Your job is to print, exactly, the lines in the data below from the line with "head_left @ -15" through the line with "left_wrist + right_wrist", both included, and to omit any picture.
※ ※ ※
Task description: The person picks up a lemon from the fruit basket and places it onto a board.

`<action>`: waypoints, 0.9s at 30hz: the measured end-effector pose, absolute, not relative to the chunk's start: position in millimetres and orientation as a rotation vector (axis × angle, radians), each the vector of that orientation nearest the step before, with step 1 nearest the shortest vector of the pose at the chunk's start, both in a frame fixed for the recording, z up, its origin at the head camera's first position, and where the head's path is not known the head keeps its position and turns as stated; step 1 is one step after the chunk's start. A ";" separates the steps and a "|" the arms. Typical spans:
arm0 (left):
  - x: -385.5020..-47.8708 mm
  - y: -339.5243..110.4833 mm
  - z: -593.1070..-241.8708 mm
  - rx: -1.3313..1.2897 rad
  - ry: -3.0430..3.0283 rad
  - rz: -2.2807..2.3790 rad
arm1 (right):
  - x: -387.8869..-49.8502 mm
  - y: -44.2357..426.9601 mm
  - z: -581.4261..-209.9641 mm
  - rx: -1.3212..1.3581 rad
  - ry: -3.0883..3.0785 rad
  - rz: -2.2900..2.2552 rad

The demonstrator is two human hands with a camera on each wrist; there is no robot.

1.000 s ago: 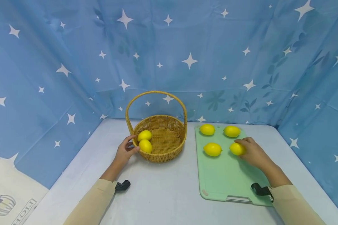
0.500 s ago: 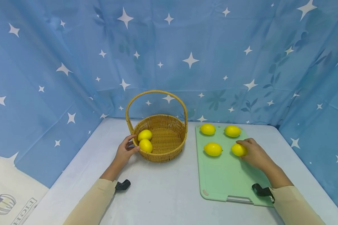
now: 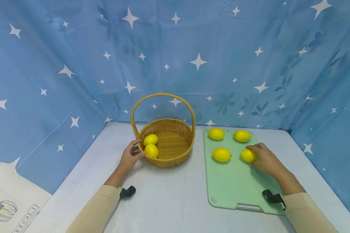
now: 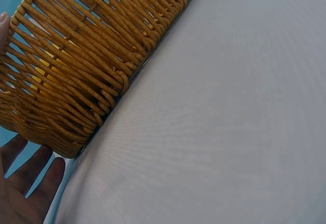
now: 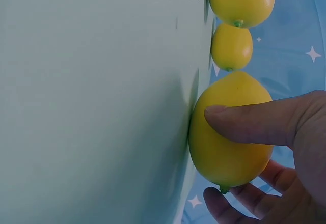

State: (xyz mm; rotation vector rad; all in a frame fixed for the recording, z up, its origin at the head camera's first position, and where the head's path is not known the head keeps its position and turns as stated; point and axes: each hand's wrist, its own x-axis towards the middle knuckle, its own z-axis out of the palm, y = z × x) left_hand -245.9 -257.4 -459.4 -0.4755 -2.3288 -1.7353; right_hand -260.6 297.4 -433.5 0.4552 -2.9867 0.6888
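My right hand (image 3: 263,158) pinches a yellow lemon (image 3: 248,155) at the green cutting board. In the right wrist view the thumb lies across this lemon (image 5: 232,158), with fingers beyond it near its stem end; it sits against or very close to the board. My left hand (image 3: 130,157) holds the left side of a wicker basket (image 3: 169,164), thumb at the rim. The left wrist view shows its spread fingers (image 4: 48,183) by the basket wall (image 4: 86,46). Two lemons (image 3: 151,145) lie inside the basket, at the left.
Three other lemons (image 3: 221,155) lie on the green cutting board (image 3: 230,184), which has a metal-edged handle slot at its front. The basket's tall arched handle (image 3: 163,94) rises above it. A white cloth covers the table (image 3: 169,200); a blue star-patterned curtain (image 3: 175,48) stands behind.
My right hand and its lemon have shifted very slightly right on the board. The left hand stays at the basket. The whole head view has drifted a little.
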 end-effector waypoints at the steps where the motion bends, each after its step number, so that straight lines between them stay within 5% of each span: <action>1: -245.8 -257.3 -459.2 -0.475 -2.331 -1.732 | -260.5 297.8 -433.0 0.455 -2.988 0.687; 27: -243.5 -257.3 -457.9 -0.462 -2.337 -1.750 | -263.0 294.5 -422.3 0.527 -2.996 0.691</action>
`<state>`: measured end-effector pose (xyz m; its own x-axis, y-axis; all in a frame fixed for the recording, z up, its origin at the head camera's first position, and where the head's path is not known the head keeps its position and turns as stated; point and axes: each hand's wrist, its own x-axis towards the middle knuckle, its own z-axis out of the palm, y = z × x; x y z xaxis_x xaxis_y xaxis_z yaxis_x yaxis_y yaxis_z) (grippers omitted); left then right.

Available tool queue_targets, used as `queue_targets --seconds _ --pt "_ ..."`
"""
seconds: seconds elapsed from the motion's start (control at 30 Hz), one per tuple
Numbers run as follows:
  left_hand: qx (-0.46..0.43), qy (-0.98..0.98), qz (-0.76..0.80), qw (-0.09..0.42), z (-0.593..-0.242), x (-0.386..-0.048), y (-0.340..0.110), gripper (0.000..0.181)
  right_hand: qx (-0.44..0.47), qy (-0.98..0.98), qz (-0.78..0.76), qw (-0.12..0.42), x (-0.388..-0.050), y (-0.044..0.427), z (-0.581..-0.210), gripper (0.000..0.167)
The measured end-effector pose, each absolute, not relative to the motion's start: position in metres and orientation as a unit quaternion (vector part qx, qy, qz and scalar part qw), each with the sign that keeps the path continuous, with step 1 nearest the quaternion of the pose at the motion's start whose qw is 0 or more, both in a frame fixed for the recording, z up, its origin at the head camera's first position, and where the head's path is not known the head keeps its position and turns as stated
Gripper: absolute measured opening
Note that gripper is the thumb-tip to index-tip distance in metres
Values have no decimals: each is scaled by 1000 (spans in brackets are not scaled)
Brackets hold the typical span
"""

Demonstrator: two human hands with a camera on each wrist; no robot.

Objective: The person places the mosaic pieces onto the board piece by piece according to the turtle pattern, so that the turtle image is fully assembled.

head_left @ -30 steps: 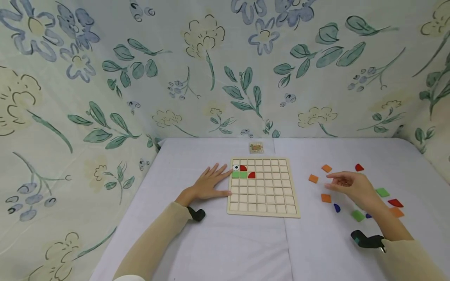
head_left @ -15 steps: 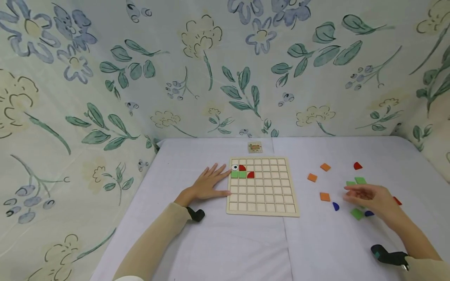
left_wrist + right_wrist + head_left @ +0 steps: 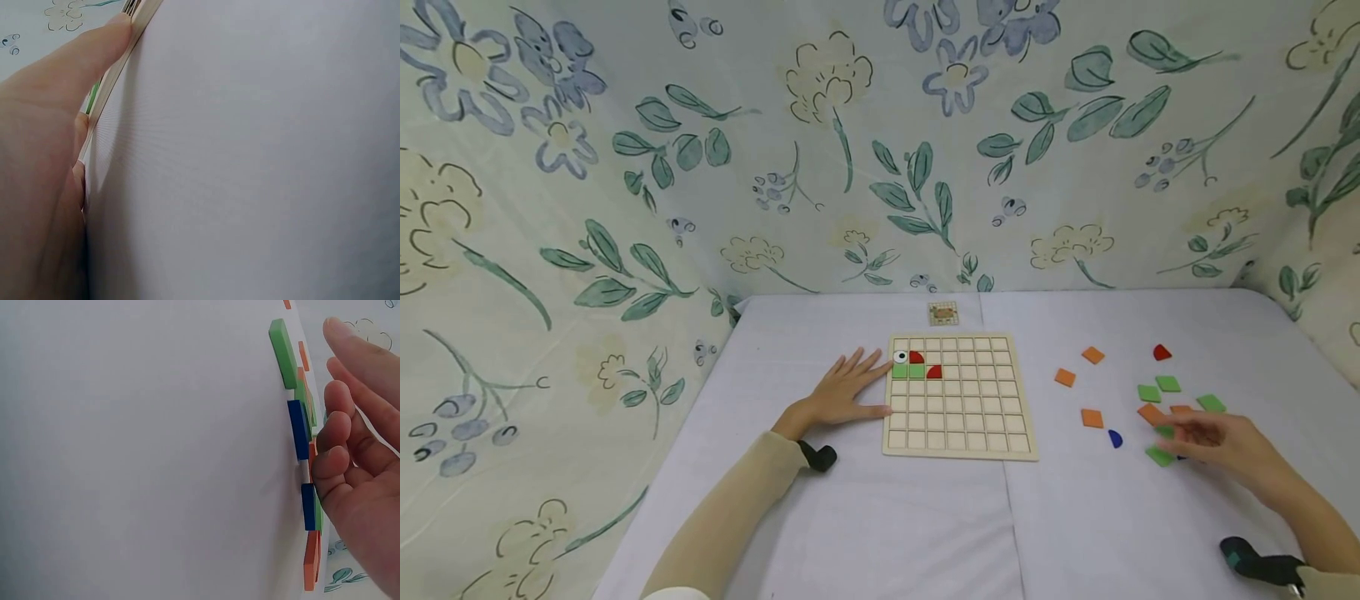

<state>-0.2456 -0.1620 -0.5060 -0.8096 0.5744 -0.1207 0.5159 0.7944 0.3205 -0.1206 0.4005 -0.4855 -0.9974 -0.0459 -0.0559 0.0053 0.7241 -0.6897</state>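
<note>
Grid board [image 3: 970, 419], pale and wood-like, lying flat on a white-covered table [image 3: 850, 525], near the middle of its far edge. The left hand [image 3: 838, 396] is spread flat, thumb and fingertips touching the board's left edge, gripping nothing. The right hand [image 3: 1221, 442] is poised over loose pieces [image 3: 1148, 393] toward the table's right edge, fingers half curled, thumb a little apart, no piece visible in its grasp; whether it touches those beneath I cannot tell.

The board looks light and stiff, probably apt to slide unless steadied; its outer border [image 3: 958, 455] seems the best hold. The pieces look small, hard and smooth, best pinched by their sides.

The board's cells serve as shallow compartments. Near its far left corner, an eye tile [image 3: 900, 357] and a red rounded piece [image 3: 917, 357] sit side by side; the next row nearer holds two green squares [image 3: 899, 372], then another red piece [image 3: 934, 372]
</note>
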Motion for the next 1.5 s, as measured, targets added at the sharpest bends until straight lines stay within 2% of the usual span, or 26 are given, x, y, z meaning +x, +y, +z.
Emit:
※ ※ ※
• Solution to this exercise
head_left @ -15 steps: 
left_wrist + right_wrist + head_left @ +0 steps: 

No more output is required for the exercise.